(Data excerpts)

================================

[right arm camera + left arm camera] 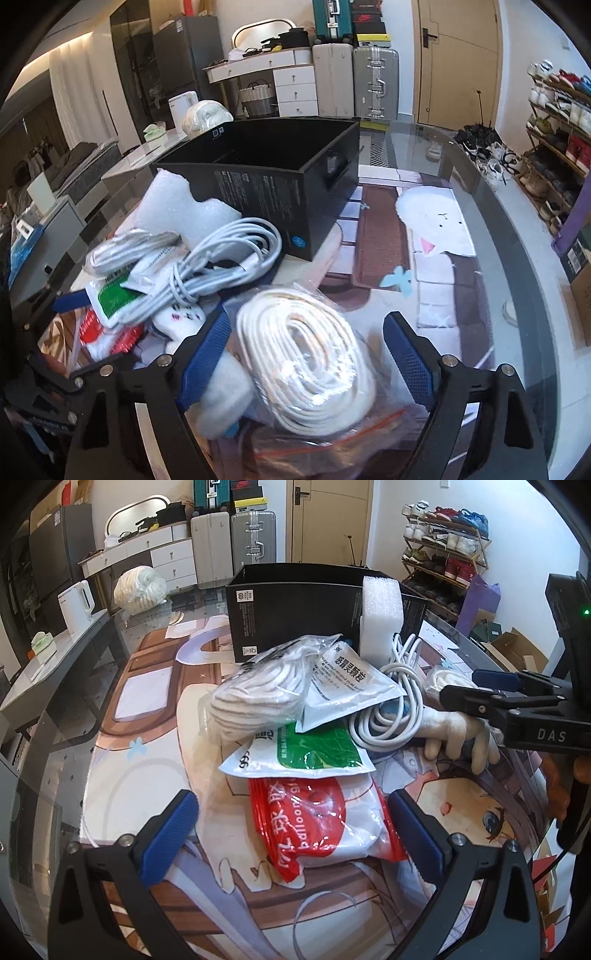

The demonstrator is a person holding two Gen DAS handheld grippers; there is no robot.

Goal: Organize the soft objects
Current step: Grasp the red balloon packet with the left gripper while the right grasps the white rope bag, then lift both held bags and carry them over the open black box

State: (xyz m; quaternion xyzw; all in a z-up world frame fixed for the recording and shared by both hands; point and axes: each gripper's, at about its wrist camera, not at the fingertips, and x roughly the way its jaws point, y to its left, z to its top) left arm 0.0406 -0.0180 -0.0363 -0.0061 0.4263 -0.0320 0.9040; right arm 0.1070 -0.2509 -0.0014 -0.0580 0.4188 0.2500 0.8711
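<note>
My left gripper (291, 830) stands open low over the table, its blue pads either side of a red-and-white balloon packet (317, 827) without pressing it. Behind the packet lie a green-and-white sachet (306, 753), a white sachet (351, 686), a bagged striped cloth (258, 698), a coiled white cable (391, 709) and a cream glove (458, 731). My right gripper (306, 350) is open around a clear bag of coiled white cord (310, 354), with a gap at the right pad. It shows at the right edge of the left wrist view (461, 686). An open black box (258, 177) stands behind the pile.
A white foam block (380, 605) leans on the black box (295, 602). The glass table (480, 206) covers a cartoon mat, and its curved edge runs along the right. Suitcases (232, 542), a shoe rack (447, 550) and a side table with a white kettle (77, 605) stand around it.
</note>
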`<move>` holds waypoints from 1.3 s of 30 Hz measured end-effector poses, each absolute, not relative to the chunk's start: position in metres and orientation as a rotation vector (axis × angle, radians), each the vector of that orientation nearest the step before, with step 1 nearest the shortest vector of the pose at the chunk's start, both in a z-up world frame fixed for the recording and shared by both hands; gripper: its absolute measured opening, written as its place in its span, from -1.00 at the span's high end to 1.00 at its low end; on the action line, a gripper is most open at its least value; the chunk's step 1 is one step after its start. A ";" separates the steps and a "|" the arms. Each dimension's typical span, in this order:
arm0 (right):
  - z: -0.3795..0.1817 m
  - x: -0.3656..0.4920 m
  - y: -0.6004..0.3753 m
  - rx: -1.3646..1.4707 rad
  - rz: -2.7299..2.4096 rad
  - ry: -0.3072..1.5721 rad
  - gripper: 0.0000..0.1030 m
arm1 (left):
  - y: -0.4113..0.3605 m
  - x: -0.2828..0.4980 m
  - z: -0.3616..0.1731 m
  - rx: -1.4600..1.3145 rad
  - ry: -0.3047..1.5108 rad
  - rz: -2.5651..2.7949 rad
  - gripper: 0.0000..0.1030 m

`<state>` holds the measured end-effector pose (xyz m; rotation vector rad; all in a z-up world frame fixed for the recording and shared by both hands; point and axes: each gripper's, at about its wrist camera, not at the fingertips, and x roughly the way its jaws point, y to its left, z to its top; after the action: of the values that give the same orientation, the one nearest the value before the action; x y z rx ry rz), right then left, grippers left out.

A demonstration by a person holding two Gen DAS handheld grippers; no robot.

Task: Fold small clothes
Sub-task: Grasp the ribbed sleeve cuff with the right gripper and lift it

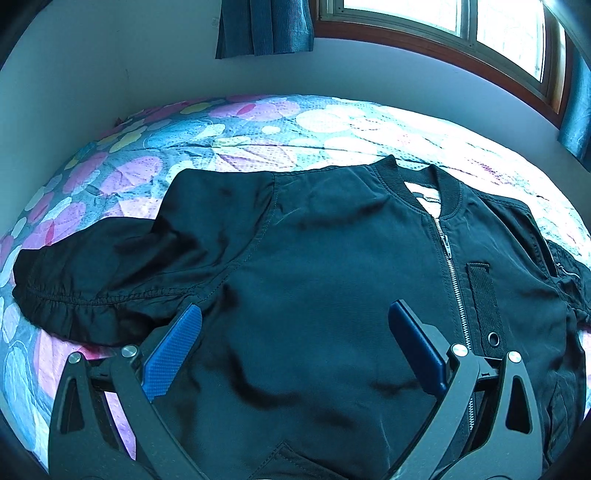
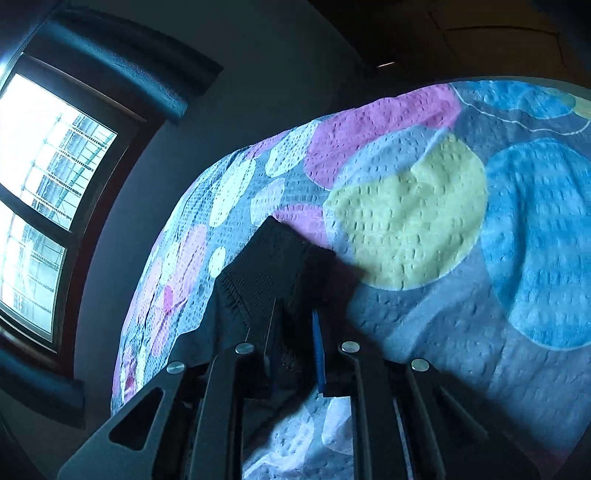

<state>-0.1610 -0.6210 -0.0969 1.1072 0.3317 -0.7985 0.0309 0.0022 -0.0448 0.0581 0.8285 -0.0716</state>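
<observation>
A small black zip-up jacket [image 1: 332, 258] lies front up on the bed, collar toward the window. Its left sleeve [image 1: 92, 280] is bent back across the quilt. My left gripper [image 1: 295, 317] is open just above the jacket's front, blue pads [image 1: 173, 350] spread wide, nothing between them. In the right wrist view my right gripper [image 2: 295, 314] is shut on the jacket's ribbed black cuff [image 2: 273, 266], which sticks out past the fingertips above the quilt.
The bed carries a quilt [image 1: 240, 133] with pink, blue, yellow and white circles, also in the right wrist view [image 2: 424, 206]. A grey wall [image 1: 110, 66], a wooden-framed window [image 1: 461, 33] and teal curtains [image 1: 266, 26] stand behind the bed.
</observation>
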 end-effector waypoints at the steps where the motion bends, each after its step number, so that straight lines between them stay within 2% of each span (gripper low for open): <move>1: -0.092 -0.160 -0.620 1.095 -0.801 0.329 0.73 | 0.003 0.030 -0.045 0.062 0.826 -0.069 -0.96; 12: 0.012 -0.136 -0.545 0.833 -0.617 0.203 0.74 | 0.022 0.030 -0.040 0.050 0.820 -0.046 -0.96; 17: 0.060 -0.096 -0.482 0.704 -0.435 0.180 0.74 | 0.030 0.029 -0.038 0.039 0.818 -0.039 -0.96; 22: 0.084 -0.047 -0.406 0.586 -0.248 0.220 0.74 | 0.042 0.029 -0.035 0.020 0.818 -0.030 -0.96; 28: 0.071 0.016 -0.311 0.473 -0.077 0.339 0.74 | 0.057 0.029 -0.030 0.005 0.807 -0.019 -0.96; 39: -0.001 0.093 -0.190 0.349 0.113 0.610 0.74 | 0.077 0.029 -0.030 -0.007 0.811 0.001 -0.96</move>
<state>0.0927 -0.1904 -0.0011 0.3495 0.6103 0.1131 0.0287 0.0768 -0.0298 -0.0066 0.8113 0.0010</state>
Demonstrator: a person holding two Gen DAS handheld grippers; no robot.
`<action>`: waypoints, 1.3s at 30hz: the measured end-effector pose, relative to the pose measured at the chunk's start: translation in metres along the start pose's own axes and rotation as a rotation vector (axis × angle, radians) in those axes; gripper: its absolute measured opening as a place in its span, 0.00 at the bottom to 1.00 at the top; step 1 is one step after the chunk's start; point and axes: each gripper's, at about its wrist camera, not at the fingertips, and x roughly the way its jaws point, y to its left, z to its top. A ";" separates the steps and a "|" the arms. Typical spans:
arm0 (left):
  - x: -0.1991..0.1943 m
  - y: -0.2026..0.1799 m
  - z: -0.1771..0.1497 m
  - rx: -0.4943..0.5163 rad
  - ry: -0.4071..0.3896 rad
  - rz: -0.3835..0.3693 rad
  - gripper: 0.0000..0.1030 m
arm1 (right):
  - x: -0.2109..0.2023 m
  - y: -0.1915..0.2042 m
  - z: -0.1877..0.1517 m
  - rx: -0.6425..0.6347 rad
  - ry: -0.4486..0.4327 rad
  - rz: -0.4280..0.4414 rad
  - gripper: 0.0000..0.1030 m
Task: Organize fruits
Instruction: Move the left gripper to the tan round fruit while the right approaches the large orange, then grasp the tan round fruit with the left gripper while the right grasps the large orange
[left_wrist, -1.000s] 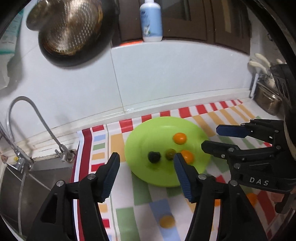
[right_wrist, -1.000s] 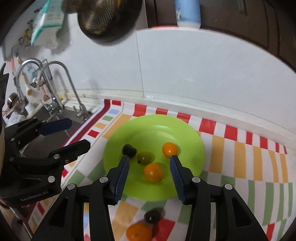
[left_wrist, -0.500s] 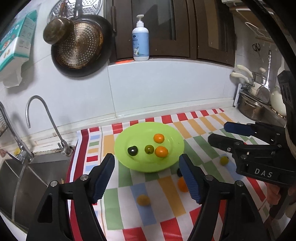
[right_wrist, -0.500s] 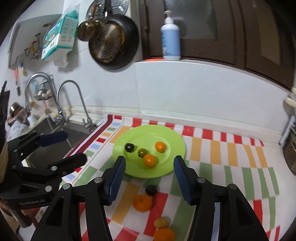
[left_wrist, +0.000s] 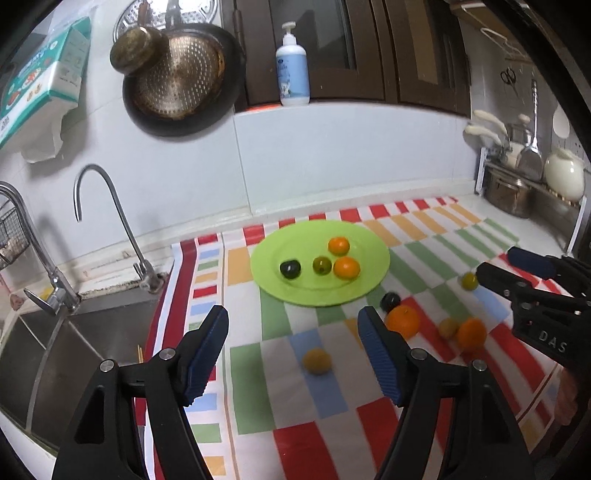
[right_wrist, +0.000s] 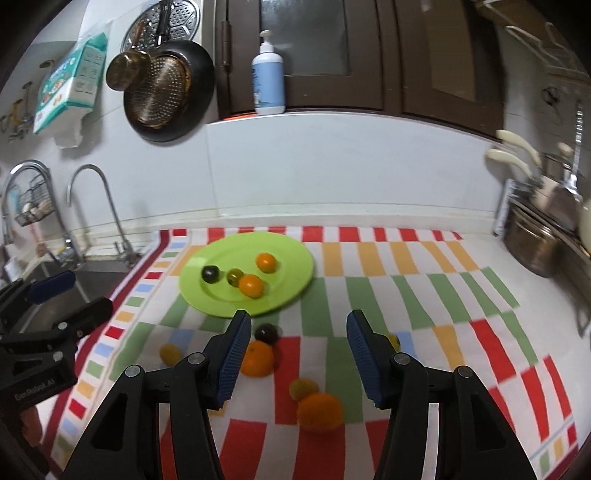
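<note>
Left gripper (left_wrist: 291, 341): we hold it wide open, ribbed blue pads empty.
Right gripper (right_wrist: 297, 354): likewise open, empty.
Plate (left_wrist: 373, 275): round, glossy green, bearing four small fruits.
Cloth (left_wrist: 288, 406): checkered; six round fruits lie loose there.

Loose fruit crowds the near cloth
An orange (right_wrist: 257, 358) and dark plum (right_wrist: 266, 332) lie before the green plate (right_wrist: 295, 284); right of them, bare cloth (right_wrist: 461, 317).
</note>
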 end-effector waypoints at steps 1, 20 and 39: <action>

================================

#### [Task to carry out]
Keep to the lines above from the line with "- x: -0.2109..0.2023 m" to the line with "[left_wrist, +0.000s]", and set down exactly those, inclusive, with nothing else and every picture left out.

#### [Output of the exercise]
  - x: -0.2109..0.2023 m
  - y: -0.1915..0.2042 m
  - z: -0.1877..0.1517 m
  - rx: -0.6425..0.6347 rad
  - ry: -0.4486..0.4327 rad
  - rz: -0.4280..0.4414 rad
  - gripper: 0.0000..0.1030 m
Task: Organize fruits
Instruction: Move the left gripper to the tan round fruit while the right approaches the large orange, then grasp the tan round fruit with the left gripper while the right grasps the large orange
[left_wrist, -1.000s] 
[right_wrist, -1.000s] 
[left_wrist, -0.500s] 
[right_wrist, -0.500s] 
[left_wrist, +0.000s] 

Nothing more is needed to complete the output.